On Friday morning I entered the conference room with all of the lights, and colours, and people, and expectation. I had an out-of-body experience for the first few hours, unable to fully recognise that this was me, I was here, this was happening, and we all had made it.
The nerves of going on stage deepened the derealisation as I pretended to everyone around me that this was all Perfectly Fine. Perfectly Normal. Perfectly Perfect. I paused, less dramatically than planned, to acknowledge that we had managed to get to this place together and quoted John Spillane’s mighty words, “Well done, everyone.” Because it was no mean feat, after all we have been through, to find ourselves back in our “favourite echo-chamber”, as one wise delegate put it.

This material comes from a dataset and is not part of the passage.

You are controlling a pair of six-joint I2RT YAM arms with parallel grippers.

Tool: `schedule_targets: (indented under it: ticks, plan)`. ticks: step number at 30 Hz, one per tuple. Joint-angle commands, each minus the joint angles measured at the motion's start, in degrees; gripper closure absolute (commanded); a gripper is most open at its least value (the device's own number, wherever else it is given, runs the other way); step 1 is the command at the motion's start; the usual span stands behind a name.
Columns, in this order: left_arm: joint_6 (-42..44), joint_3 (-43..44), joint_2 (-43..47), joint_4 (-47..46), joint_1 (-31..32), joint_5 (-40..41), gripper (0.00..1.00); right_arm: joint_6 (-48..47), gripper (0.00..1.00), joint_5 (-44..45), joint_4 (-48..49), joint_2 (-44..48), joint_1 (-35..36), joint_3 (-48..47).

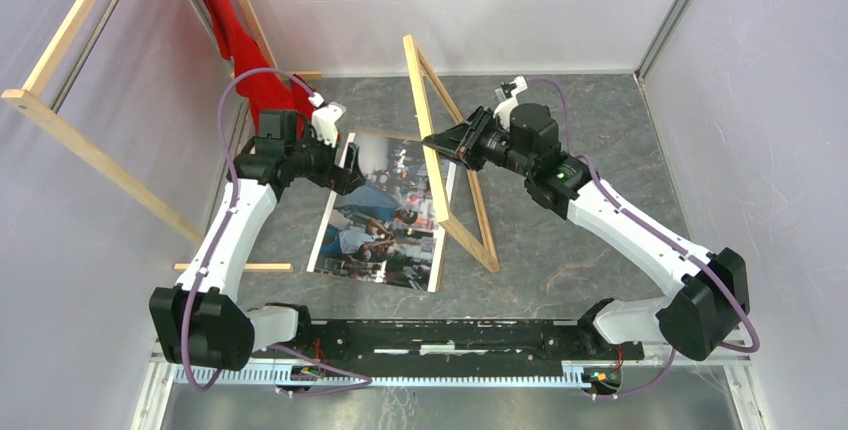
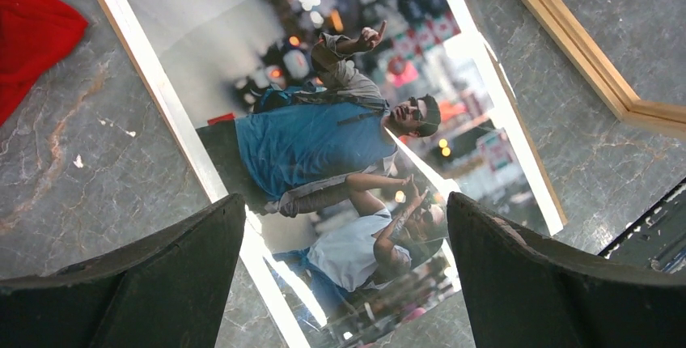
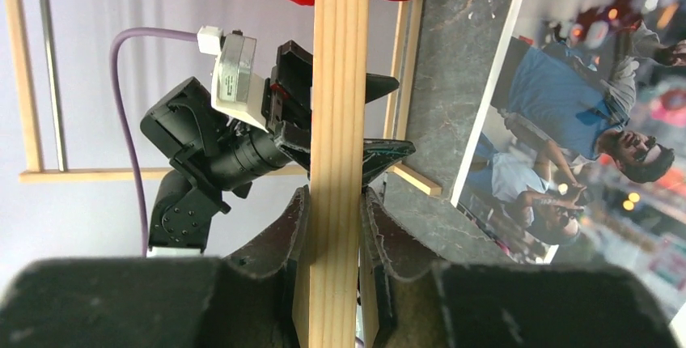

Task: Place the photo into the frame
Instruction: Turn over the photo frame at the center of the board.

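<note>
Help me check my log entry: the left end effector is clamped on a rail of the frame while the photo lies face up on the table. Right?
Wrong arm: the right end effector is clamped on a rail of the frame, as the right wrist view shows. The photo does lie face up on the table.

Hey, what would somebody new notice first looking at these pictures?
The light-wood frame stands tilted on edge mid-table, the right gripper clamped on its side rail. Beside it the colour photo lies face up, the open left gripper above its left edge. A red cloth sits in the far left corner.
</note>
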State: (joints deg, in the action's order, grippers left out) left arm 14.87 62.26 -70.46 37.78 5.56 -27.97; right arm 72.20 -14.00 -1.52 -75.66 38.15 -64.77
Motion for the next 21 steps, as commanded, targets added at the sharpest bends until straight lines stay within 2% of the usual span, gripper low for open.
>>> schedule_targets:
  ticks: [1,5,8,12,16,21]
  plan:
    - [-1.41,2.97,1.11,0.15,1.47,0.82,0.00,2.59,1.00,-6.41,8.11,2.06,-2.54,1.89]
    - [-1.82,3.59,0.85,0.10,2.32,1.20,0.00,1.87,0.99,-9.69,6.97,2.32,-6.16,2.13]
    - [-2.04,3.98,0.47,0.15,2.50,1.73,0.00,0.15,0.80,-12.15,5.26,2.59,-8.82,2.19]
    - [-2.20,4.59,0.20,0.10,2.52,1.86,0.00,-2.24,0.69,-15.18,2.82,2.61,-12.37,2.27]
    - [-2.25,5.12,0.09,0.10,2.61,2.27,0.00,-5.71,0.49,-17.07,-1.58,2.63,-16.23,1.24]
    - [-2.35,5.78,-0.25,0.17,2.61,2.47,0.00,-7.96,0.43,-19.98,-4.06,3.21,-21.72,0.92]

There were so many great moments of discovery, reflection, uncertainty, and laughter. The wondrous Dr Koven did not disappoint, despite being beamed in from Boston onto the big screen instead of being present in person. Her book, Letters to a Young Female Physician, is laugh-out-loud funny, wise, and insightful, but her presentation on why all doctors should write was delivered as an instruction, a command. Who am I to argue with her?

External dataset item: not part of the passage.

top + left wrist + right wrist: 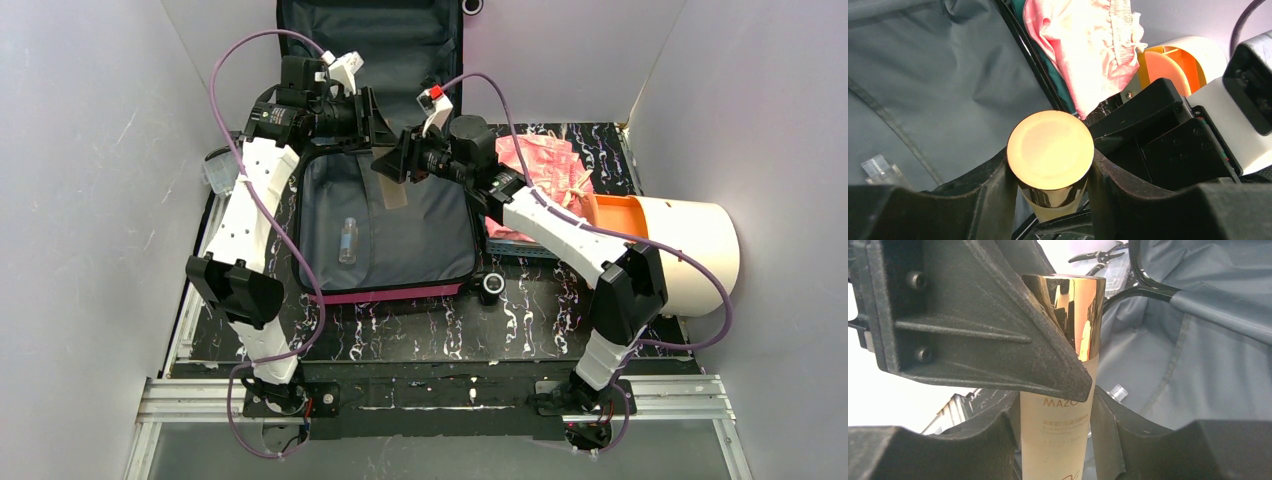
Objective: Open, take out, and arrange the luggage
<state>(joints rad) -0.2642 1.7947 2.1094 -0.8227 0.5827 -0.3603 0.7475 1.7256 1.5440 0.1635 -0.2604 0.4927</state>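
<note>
The luggage (390, 294), a hot-pink hard-shell suitcase, lies open with its grey lining (948, 90) facing up and its lid standing against the back wall. Above its far end hangs a cream tube (394, 192) with a shiny gold cap (1050, 149). My left gripper (1050, 170) is shut on the cap. My right gripper (1055, 435) comes from the right, and both its fingers touch the tube's printed body (1058, 430) just below the left fingers (973, 330). A small clear bottle (347, 240) lies on the lining.
Pink cloth (545, 170) is piled on a light-blue basket (520, 245) right of the suitcase. A cream cylinder (690, 245) with an orange inside lies at the far right. A clear container (220, 170) sits at the left wall. A black wheel (490, 287) juts from the suitcase's near corner.
</note>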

I also had the honour of chatting with Dr Monica Lalanda on stage about her work in graphic medicine, where cartoons and comics are used to tell the stories of both patients and doctors. The simplicity of line drawings and cartoon images allow us to super-impose ourselves onto the characters, and help us to see our own selves in the depictions on the page. I had already been converted to the idea of graphic medicine by Ian Williams at the last dotMD, but Monica helped to cement the concepts and extol its virtues.

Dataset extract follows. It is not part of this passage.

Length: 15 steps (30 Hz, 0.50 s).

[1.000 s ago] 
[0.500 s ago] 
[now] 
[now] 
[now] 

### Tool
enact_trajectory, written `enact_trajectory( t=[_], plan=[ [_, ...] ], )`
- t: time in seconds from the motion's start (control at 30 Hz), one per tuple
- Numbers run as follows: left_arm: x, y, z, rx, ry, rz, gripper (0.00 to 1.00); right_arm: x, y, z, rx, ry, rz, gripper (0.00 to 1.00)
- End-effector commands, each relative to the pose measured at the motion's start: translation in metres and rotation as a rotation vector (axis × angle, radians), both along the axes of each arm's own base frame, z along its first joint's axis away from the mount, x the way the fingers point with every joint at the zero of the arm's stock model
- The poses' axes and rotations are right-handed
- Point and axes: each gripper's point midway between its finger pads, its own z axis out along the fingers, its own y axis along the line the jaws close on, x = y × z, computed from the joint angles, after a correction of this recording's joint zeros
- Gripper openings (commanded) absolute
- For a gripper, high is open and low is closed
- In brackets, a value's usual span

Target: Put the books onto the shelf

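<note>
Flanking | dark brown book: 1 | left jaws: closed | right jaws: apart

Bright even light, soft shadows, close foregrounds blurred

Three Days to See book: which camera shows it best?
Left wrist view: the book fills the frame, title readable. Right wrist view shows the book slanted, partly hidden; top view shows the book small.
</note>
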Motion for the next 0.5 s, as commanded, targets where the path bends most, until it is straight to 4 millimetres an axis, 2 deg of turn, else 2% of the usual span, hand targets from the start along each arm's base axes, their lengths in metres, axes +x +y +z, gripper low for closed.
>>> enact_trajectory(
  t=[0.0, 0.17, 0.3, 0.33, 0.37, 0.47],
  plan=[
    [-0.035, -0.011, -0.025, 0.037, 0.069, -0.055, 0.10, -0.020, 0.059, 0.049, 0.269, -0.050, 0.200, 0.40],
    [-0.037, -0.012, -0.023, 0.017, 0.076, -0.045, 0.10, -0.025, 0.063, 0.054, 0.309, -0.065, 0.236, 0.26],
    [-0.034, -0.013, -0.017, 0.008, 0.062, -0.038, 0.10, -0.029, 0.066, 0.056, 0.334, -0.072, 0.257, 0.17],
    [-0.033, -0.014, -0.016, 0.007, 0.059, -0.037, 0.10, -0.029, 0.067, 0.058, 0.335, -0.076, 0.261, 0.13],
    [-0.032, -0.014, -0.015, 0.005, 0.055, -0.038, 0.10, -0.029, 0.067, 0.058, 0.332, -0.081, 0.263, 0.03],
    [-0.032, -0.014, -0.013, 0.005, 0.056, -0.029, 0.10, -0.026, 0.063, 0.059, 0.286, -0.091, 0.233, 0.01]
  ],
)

There were so many other great speakers and contributors, but of course the mighty WiMIN shone out for me. Noirin Russell deftly curated a conversation between the awesome Anne Enright and the exquisite Emma Jane Unsworth, about the dark crannies of motherhood that so rarely get discussed openly. Sumi Dunne was hilarious and profound, while Rita Doyle was heart-breakingly moving in her description of general practice as being a safe depository for our patients’ tears.
We heard about the various merits of our left and right cerebral hemispheres, and then exercised them both to the point of exhaustion. Austin O’Carroll cast a spell that resulted in 500 highly-qualified professionals transforming themselves into Village People at 3pm in the afternoon. Martin Dyar took us by the hand and walked us through an undulant valley of poetry.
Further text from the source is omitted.